**Exercise description:**
A line counts if it contains the word "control" at least once. State how many such lines the records contain, giving the number alone.

[[ Data to examine open ]]

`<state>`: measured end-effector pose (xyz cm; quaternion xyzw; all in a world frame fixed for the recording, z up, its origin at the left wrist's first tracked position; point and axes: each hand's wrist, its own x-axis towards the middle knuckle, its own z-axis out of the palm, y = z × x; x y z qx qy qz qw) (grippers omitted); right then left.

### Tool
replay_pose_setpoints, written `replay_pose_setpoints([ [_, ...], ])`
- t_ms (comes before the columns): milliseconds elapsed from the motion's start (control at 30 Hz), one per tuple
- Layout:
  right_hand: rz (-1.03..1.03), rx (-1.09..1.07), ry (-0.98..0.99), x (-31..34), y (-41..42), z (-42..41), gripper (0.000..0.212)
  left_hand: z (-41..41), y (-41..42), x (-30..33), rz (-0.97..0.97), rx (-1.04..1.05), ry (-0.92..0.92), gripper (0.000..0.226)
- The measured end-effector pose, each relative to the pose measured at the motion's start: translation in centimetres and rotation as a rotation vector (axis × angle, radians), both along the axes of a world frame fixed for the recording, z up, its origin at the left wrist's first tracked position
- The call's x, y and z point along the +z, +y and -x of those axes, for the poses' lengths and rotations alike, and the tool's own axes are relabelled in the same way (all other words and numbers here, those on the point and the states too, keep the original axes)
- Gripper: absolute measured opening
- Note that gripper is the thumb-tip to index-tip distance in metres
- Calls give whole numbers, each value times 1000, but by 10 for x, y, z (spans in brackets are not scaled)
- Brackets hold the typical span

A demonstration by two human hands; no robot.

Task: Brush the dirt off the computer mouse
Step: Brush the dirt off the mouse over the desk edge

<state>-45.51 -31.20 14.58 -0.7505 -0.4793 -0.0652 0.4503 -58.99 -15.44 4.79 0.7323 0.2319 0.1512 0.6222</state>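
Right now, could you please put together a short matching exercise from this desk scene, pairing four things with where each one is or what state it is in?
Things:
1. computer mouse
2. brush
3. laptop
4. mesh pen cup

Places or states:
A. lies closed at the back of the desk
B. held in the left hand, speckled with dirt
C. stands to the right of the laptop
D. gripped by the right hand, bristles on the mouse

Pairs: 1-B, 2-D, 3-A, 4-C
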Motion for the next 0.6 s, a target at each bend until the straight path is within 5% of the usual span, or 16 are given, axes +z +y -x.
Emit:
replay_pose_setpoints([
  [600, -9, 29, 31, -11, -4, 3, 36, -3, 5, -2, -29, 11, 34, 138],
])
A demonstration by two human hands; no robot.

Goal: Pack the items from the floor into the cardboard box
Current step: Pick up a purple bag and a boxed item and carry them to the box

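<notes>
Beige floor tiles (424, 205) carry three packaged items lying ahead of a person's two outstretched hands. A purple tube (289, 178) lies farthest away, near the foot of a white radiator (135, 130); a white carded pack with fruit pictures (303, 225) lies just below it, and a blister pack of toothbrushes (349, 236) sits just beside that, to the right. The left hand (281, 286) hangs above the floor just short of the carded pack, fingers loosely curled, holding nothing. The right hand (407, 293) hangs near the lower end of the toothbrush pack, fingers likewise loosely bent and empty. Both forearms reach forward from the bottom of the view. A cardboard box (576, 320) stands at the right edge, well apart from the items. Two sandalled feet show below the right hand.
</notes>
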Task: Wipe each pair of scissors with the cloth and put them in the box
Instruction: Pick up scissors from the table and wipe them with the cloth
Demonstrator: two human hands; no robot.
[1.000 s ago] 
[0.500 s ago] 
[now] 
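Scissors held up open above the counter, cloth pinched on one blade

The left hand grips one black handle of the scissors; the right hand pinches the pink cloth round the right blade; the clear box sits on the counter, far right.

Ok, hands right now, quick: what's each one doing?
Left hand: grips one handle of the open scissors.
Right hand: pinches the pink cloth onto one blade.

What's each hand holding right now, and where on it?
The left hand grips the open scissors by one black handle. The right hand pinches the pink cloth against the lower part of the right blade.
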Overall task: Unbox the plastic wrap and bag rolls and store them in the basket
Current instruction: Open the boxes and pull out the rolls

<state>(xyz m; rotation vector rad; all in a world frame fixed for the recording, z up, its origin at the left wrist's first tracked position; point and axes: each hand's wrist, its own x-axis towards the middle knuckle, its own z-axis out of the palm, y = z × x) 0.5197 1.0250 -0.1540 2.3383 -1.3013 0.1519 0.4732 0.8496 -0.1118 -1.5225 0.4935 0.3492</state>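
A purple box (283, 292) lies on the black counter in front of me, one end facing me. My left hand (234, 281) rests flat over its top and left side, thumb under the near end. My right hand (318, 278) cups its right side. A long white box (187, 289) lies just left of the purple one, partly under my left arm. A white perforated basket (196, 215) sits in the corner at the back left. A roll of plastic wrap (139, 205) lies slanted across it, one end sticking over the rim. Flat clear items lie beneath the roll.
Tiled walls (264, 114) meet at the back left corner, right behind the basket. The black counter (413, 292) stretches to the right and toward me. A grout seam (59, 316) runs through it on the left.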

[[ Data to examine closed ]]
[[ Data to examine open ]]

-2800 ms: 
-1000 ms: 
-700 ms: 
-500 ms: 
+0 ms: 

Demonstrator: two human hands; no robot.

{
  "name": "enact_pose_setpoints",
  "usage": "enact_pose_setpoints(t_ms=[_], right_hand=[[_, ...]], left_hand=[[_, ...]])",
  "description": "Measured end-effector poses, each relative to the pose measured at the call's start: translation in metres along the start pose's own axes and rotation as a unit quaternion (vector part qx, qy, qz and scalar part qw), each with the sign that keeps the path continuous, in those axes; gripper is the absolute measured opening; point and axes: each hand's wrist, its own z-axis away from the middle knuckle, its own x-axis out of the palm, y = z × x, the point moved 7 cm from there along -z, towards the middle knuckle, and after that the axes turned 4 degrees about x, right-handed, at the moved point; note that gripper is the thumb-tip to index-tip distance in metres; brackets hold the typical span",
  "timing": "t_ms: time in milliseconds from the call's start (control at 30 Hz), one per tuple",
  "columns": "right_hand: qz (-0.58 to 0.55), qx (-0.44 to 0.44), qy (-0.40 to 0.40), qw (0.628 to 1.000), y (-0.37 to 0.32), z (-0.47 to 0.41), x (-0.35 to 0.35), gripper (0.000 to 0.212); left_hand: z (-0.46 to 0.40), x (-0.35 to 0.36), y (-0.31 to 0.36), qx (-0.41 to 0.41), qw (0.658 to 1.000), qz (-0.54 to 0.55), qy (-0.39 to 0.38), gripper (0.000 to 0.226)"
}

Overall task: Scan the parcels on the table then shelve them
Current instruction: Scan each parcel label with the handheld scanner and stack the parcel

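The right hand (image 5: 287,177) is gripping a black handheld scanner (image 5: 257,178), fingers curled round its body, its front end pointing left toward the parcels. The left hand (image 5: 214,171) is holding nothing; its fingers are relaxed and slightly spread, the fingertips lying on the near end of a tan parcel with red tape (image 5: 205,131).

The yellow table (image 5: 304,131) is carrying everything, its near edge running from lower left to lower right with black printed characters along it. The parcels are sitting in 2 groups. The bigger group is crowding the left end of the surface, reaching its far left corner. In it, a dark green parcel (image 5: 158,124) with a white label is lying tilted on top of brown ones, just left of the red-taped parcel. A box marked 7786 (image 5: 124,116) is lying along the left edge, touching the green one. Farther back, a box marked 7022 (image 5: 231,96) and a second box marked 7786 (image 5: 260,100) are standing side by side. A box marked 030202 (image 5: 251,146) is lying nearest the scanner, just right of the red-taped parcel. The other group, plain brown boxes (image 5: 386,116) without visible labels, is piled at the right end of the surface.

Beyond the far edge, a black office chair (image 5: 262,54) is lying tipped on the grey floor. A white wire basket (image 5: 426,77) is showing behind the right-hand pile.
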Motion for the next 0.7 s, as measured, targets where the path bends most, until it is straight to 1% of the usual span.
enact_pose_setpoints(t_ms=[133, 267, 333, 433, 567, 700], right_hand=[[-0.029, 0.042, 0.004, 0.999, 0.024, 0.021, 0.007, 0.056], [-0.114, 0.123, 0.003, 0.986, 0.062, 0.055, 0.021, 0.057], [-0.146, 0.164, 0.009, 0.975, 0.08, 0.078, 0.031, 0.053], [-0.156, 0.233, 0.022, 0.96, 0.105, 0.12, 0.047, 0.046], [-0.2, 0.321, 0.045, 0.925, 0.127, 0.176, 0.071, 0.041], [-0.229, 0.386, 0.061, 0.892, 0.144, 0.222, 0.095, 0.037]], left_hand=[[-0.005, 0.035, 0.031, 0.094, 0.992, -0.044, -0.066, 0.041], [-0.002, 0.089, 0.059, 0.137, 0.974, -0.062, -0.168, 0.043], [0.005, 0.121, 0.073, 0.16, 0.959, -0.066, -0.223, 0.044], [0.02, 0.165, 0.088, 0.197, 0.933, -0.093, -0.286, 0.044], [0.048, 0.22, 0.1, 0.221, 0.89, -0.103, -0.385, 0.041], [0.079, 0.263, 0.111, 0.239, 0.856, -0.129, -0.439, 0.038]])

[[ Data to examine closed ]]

**Response below:**
2